───── Stored data
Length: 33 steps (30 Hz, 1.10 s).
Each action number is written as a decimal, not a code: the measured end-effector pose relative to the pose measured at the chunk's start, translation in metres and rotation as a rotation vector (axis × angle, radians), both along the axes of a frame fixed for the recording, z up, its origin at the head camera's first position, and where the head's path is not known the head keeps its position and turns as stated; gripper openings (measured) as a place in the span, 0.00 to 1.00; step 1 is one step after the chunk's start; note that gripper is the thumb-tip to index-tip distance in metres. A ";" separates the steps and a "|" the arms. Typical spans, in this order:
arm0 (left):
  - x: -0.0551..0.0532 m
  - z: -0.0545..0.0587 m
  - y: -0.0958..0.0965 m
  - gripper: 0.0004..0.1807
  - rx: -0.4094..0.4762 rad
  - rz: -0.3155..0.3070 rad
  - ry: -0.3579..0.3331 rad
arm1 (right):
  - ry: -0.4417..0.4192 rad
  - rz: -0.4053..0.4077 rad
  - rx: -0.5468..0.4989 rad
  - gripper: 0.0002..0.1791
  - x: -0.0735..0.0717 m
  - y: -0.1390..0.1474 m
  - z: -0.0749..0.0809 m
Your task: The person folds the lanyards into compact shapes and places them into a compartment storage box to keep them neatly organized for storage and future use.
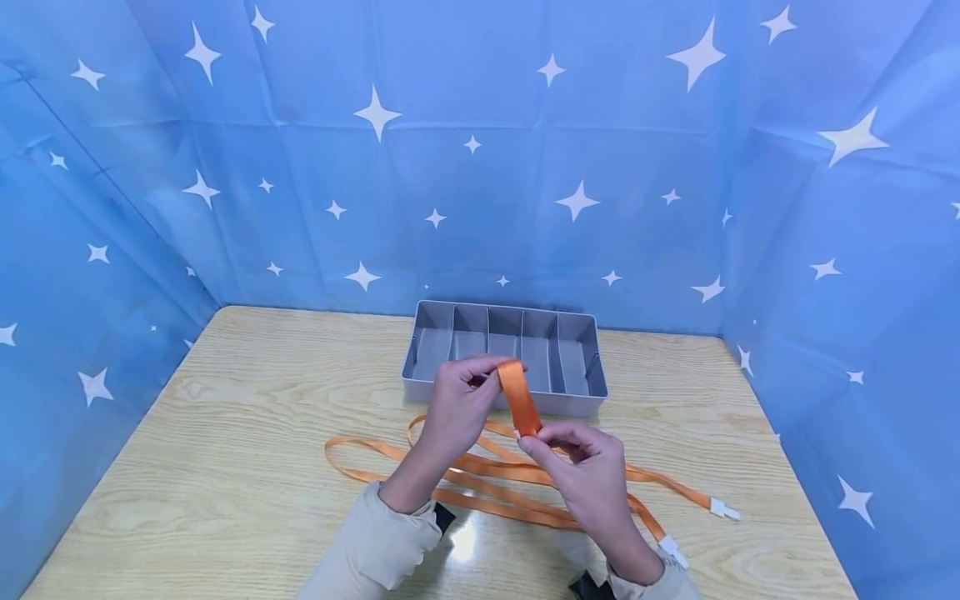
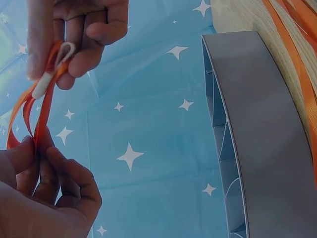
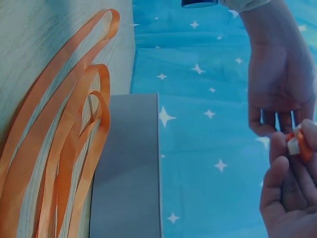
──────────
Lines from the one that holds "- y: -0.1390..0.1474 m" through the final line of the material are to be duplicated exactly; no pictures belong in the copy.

  - y: -0.1390..0.1474 m
  - z: -0.0749..0.0809 m
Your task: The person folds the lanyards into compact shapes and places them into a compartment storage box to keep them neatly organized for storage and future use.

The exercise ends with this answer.